Formats and the submission process
Since detailed proteomics data currently cannot be curated from the existing literature, the source of PRIDE data is solely submissions by academic researchers.
PRIDE is a standards-compliant public repository, meaning that its own XML-based data exchange format for submissions, PRIDE XML, was built around the Proteomics Standards Initiative mzData standard for mass spectrometry. PRIDE is committed to implementing relevant new Proteomics Standards Initiative standards as soon as possible.
As there are many types of different mass spectrometry instruments and software formats are currently on the market, wet-lab scientists without a strong bioinformatics background or informatics support were having problems converting their data to PRIDE XML. The development of PRIDE Converter helped to tackle this situation. PRIDE Converter is a tool, written in the Java programming language, that converts 15 different input mass spectrometry data formats into PRIDE XML via a wizard-like graphical user interface. It is freely available and is open source under the permissive Apache License.
Browsing, searching & data mining PRIDE
Currently, data can be queried from PRIDE via the PRIDE web interface, and through the stand-alone Java client PRIDE Inspector.

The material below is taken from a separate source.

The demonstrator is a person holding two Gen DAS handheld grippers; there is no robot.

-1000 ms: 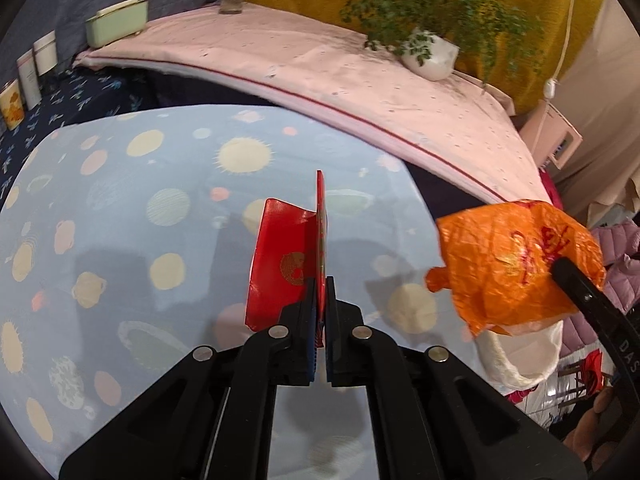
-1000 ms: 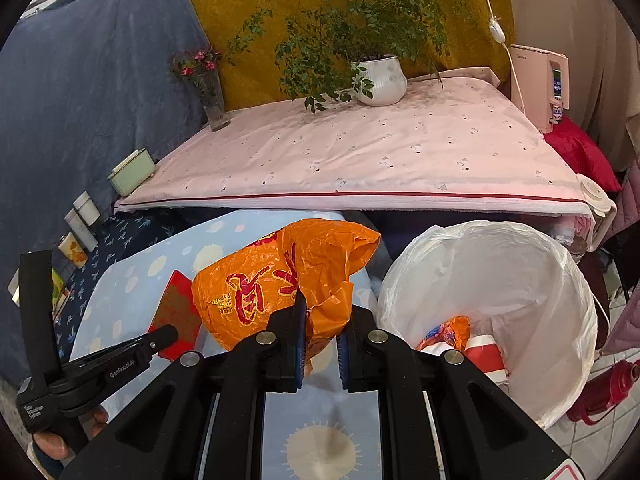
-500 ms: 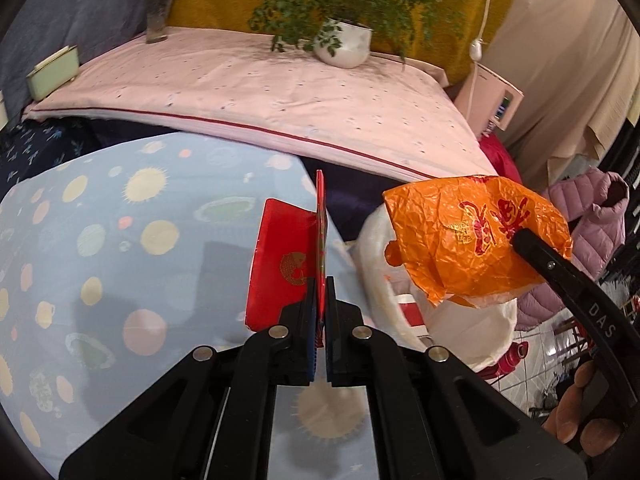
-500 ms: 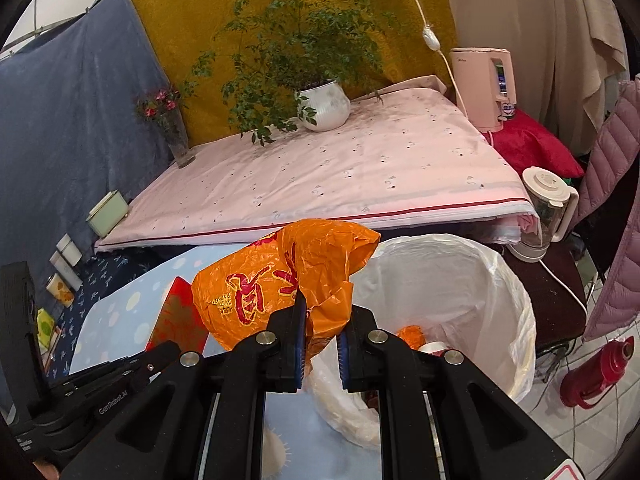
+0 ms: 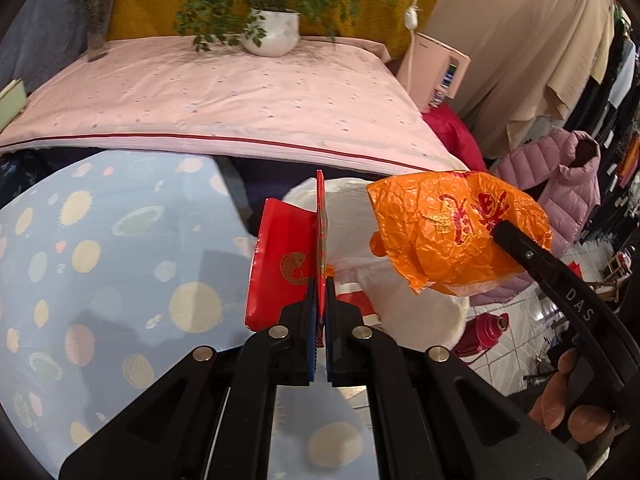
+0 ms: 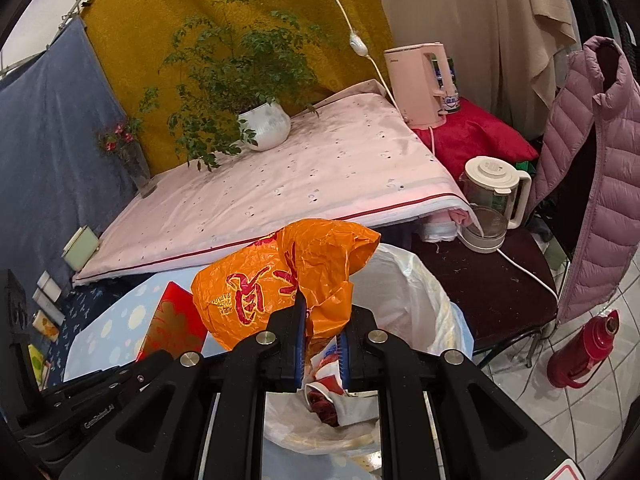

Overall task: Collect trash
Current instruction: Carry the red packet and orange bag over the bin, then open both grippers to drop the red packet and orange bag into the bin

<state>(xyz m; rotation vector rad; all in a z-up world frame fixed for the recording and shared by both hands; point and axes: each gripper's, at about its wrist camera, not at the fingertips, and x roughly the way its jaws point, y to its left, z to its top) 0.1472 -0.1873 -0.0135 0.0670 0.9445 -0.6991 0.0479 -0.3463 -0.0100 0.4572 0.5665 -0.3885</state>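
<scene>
My left gripper is shut on a red envelope with a gold fish print, held upright at the table's right edge, in front of the white-lined trash bin. My right gripper is shut on a crumpled orange plastic bag and holds it above the bin. Inside the bin lie red and white wrappers. The orange bag also shows in the left wrist view, over the bin. The red envelope shows at the left in the right wrist view.
A light blue dotted tablecloth covers the table at left. Behind is a pink-covered surface with a potted plant. Right of the bin stand a dark stool with a kettle, a red thermos and a hanging lilac jacket.
Both grippers have swung right, from over the blue table to the bin, each still gripping its item. The orange bag now hangs over the bin opening.
</scene>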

Additionally, one can build complex queries with the PRIDE BioMart using BioMart which is a query-oriented data management system. The extensive use of controlled vocabularies (CVs) and ontologies for flexible yet context-sensitive annotation of data, along with the ability to perform intelligent queries by these annotations, are key features of PRIDE.
- Vizcaíno JA, Côté R, Reisinger F, Barsnes H, Foster JM, Rameseder J, Hermjakob H, Martens L. The Proteomics Identifications database: 2010 update. Nucleic Acids Res. 2010 Jan;38 (Database issue):D736-42. Epub 2009 November 11. PMID 19906717.
- Martens L, Hermjakob H, Jones P, Adamski M, Taylor C, States D, Gevaert K, Vandekerckhove J, Apweiler R. PRIDE: The PRoteomics IDEntifications database. PROTEOMICS 2005 Aug;5(13):3537-45. PMID 16041671
- Barsnes H, Vizcaíno JA, Eidhammer I, Martens L. PRIDE Converter: making proteomics data-sharing easy. Nat Biotechnol. 2009 Jul;27(7):598-9. PMID 19587657.
- Wang R, Fabregat A, Ríos D, Ovelleiro D, Foster JM, Côté RG, Griss J, Csordas A, Perez-Riverol Y, Reisinger F, Hermjakob H, Martens L, Vizcaíno JA. PRIDE Inspector: a tool to visualize and validate MS proteomics data. Nature Biotechnology 2012 Feb 8;30(2):135-7. PMID 22318026
- Vizcaíno JA, Côté R, Reisinger F, Mueller, M, Foster JM, Rameseder J, Hermjakob H, Martens L. A guide to the Proteomics Identifications database proteomics data repository. Sep;9(18):4276-83. PMID 19662629.